* WHAT YOU HAVE TO DO *
Once you have read the listing, output it exactly and completely.

* MATERIALS PROVIDED *
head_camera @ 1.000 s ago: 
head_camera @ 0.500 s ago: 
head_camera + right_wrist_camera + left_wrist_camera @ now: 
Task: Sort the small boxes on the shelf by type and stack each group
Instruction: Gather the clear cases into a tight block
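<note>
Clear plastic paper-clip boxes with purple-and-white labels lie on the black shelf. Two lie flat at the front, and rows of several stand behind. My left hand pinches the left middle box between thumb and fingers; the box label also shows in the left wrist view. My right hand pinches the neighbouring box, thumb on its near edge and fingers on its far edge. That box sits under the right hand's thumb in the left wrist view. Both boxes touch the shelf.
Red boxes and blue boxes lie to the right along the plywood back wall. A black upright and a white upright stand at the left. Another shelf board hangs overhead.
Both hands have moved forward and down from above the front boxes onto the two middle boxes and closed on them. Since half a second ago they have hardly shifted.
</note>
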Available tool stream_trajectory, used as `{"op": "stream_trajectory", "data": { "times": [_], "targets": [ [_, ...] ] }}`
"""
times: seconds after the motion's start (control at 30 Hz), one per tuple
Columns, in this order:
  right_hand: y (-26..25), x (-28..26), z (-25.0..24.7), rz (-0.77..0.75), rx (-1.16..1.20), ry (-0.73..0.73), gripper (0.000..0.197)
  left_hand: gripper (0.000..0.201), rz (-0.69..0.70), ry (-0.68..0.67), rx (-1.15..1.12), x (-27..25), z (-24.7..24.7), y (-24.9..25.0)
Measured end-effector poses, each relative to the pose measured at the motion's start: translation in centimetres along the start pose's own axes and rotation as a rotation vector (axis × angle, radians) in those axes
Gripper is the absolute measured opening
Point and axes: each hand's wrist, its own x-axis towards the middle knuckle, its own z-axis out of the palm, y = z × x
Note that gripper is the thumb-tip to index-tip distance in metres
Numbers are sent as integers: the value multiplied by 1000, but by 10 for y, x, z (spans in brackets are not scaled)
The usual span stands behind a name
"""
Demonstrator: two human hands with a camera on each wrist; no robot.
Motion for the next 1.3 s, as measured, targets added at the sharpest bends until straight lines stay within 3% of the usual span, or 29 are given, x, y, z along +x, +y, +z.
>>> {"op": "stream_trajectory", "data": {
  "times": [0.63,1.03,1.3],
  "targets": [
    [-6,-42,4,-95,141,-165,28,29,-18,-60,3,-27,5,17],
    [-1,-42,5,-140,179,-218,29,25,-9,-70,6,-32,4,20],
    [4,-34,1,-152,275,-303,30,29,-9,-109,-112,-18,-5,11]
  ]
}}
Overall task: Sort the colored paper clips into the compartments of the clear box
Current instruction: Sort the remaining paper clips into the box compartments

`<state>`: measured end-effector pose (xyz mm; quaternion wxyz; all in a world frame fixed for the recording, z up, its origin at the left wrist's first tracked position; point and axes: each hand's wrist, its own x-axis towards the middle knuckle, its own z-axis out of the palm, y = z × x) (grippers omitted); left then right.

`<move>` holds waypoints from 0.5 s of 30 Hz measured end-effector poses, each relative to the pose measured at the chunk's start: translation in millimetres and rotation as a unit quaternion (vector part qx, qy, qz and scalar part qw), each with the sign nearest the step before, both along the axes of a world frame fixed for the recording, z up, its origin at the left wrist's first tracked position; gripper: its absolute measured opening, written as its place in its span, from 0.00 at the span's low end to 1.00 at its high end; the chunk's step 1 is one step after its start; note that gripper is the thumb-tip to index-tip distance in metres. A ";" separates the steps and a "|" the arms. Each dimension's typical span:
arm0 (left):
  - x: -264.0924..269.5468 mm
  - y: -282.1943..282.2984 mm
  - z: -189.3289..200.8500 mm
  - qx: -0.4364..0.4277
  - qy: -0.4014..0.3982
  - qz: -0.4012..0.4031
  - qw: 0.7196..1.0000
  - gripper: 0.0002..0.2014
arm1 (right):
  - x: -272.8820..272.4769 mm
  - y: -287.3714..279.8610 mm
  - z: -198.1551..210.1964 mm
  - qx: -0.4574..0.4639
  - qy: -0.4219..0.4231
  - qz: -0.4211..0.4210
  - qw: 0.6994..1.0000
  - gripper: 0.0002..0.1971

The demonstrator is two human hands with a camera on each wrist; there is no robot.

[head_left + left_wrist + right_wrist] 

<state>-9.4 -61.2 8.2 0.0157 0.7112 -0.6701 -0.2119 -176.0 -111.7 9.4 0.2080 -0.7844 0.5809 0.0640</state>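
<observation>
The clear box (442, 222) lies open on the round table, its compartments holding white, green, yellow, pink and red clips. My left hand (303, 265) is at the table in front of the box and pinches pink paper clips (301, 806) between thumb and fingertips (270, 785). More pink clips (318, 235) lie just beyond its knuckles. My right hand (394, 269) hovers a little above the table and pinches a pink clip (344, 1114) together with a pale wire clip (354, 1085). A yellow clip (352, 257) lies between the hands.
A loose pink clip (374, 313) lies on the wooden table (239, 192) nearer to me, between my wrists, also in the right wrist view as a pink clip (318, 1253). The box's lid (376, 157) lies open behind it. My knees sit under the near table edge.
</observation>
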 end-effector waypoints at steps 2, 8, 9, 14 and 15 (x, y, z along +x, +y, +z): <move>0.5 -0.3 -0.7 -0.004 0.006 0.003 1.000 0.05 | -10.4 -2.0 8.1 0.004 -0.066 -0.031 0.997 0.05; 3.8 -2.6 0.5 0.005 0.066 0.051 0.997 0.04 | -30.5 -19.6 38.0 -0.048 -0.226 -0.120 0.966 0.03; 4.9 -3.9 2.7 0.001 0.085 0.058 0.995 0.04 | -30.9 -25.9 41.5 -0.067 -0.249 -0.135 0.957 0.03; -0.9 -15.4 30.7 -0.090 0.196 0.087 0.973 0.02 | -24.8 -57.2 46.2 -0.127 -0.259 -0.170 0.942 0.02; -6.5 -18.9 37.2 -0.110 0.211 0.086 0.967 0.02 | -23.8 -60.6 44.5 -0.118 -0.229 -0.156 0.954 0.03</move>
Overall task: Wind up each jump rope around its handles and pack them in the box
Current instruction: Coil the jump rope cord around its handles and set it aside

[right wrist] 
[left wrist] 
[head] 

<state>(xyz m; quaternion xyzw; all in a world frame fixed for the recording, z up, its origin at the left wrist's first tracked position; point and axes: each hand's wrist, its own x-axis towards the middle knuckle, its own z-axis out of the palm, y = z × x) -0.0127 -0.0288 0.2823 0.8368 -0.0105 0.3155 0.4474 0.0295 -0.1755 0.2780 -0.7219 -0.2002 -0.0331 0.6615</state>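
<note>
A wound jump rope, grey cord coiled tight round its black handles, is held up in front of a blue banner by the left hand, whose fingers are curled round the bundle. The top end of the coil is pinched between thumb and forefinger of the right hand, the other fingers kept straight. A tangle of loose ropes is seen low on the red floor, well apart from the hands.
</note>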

* EXERCISE ANSWER *
head_camera @ 1.000 s ago: 
head_camera @ 0.500 s ago: 
head_camera + right_wrist_camera + left_wrist_camera @ now: 
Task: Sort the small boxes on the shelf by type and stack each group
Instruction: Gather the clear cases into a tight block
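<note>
Clear plastic paper-clip boxes with purple-and-white labels lie on the black shelf. Two lie flat at the front, and rows of several stand behind. My left hand pinches the left middle box between thumb and fingers; the box label also shows in the left wrist view. My right hand pinches the neighbouring box, thumb on its near edge and fingers on its far edge. That box sits under the right hand's thumb in the left wrist view. Both boxes touch the shelf.
Red boxes and blue boxes lie to the right along the plywood back wall. A black upright and a white upright stand at the left. Another shelf board hangs overhead.
Both hands have moved forward and down from above the front boxes onto the two middle boxes and closed on them. Since half a second ago they have hardly shifted.
</note>
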Available tool stream_trajectory, used as `{"op": "stream_trajectory", "data": { "times": [_], "targets": [ [_, ...] ] }}`
"""
times: seconds after the motion's start (control at 30 Hz), one per tuple
Columns, in this order:
  right_hand: y (-26..25), x (-28..26), z (-25.0..24.7), rz (-0.77..0.75), rx (-1.16..1.20), ry (-0.73..0.73), gripper (0.000..0.197)
  left_hand: gripper (0.000..0.201), rz (-0.69..0.70), ry (-0.68..0.67), rx (-1.15..1.12), x (-27..25), z (-24.7..24.7), y (-24.9..25.0)
Measured end-effector poses, each relative to the pose measured at the motion's start: translation in centimetres along the start pose's own axes and rotation as a rotation vector (axis × angle, radians) in those axes
Gripper is the absolute measured opening
Point and axes: each hand's wrist, its own x-axis towards the middle knuckle, its own z-axis out of the palm, y = z × x
Note that gripper is the thumb-tip to index-tip distance in metres
Numbers are sent as integers: the value multiplied by 1000, but by 10 for y, x, z (spans in brackets are not scaled)
The usual span stands behind a name
"""
Demonstrator: two human hands with a camera on each wrist; no robot.
Motion for the next 1.3 s, as measured, targets added at the sharpest bends until straight lines stay within 3% of the usual span, or 29 are given, x, y, z along +x, +y, +z.
>>> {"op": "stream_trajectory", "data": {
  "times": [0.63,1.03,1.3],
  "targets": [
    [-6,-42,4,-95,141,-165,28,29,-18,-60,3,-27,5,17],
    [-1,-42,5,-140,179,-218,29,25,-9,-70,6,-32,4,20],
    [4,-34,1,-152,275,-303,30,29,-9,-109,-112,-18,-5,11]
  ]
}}
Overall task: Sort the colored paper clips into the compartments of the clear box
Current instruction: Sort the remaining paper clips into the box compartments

`<state>`: measured end-effector pose (xyz mm; quaternion wxyz; all in a world frame fixed for the recording, z up, its origin at the left wrist's first tracked position; point and axes: each hand's wrist, its own x-axis towards the middle knuckle, its own z-axis out of the palm, y = z × x) (grippers omitted); left then right.

`<move>` holds waypoints from 0.5 s of 30 Hz measured end-effector poses, each relative to the pose measured at the chunk's start: translation in millimetres and rotation as a unit quaternion (vector part qx, qy, qz and scalar part qw), each with the sign nearest the step before, both along the axes of a world frame fixed for the recording, z up, its origin at the left wrist's first tracked position; gripper: its absolute measured opening, written as its place in its span, from 0.00 at the span's low end to 1.00 at its high end; the chunk's step 1 is one step after its start; note that gripper is the thumb-tip to index-tip distance in metres. A ";" separates the steps and a "|" the arms. Each dimension's typical span:
arm0 (left):
  - x: -264.0924..269.5468 mm
  - y: -282.1943..282.2984 mm
  - z: -189.3289..200.8500 mm
  - qx: -0.4364..0.4277
  - qy: -0.4014..0.3982
  - qz: -0.4012..0.4031
  - qw: 0.7196..1.0000
  - gripper: 0.0002..0.2014
arm1 (right):
  - x: -272.8820..272.4769 mm
  - y: -287.3714..279.8610 mm
  - z: -198.1551..210.1964 mm
  - qx: -0.4574..0.4639
  - qy: -0.4219..0.4231
  - qz: -0.4211..0.4210
  - qw: 0.6994..1.0000
  - gripper: 0.0002..0.1971

The demonstrator is two human hands with a camera on each wrist; there is no robot.

[head_left + left_wrist + right_wrist] 

<state>-9.4 -61.2 8.2 0.0157 0.7112 -0.6701 -0.2119 -176.0 -111.7 9.4 0.2080 -0.7844 0.5809 0.0640</state>
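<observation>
The clear box (442, 222) lies open on the round table, its compartments holding white, green, yellow, pink and red clips. My left hand (303, 265) is at the table in front of the box and pinches pink paper clips (301, 806) between thumb and fingertips (270, 785). More pink clips (318, 235) lie just beyond its knuckles. My right hand (394, 269) hovers a little above the table and pinches a pink clip (344, 1114) together with a pale wire clip (354, 1085). A yellow clip (352, 257) lies between the hands.
A loose pink clip (374, 313) lies on the wooden table (239, 192) nearer to me, between my wrists, also in the right wrist view as a pink clip (318, 1253). The box's lid (376, 157) lies open behind it. My knees sit under the near table edge.
</observation>
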 end-effector waypoints at steps 2, 8, 9, 14 and 15 (x, y, z along +x, +y, +z): <move>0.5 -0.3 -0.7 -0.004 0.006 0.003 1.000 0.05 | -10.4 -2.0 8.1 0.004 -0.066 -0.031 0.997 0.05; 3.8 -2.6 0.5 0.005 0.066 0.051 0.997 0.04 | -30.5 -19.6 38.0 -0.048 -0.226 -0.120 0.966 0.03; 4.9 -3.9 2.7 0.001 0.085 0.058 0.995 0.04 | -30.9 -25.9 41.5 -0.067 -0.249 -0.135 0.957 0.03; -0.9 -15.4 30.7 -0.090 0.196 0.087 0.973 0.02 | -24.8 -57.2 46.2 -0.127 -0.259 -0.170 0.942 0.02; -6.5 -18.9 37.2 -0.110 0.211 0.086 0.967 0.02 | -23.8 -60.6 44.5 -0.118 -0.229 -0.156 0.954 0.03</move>
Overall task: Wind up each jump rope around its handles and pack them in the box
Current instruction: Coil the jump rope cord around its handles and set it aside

[right wrist] 
[left wrist] 
[head] 

<state>(xyz m; quaternion xyzw; all in a world frame fixed for the recording, z up, its origin at the left wrist's first tracked position; point and axes: each hand's wrist, its own x-axis towards the middle knuckle, its own z-axis out of the palm, y = z × x) -0.0127 -0.0288 0.2823 0.8368 -0.0105 0.3155 0.4474 0.0295 -0.1755 0.2780 -0.7219 -0.2002 -0.0331 0.6615</state>
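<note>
A wound jump rope, grey cord coiled tight round its black handles, is held up in front of a blue banner by the left hand, whose fingers are curled round the bundle. The top end of the coil is pinched between thumb and forefinger of the right hand, the other fingers kept straight. A tangle of loose ropes is seen low on the red floor, well apart from the hands.
</note>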

There is nothing more to the exercise.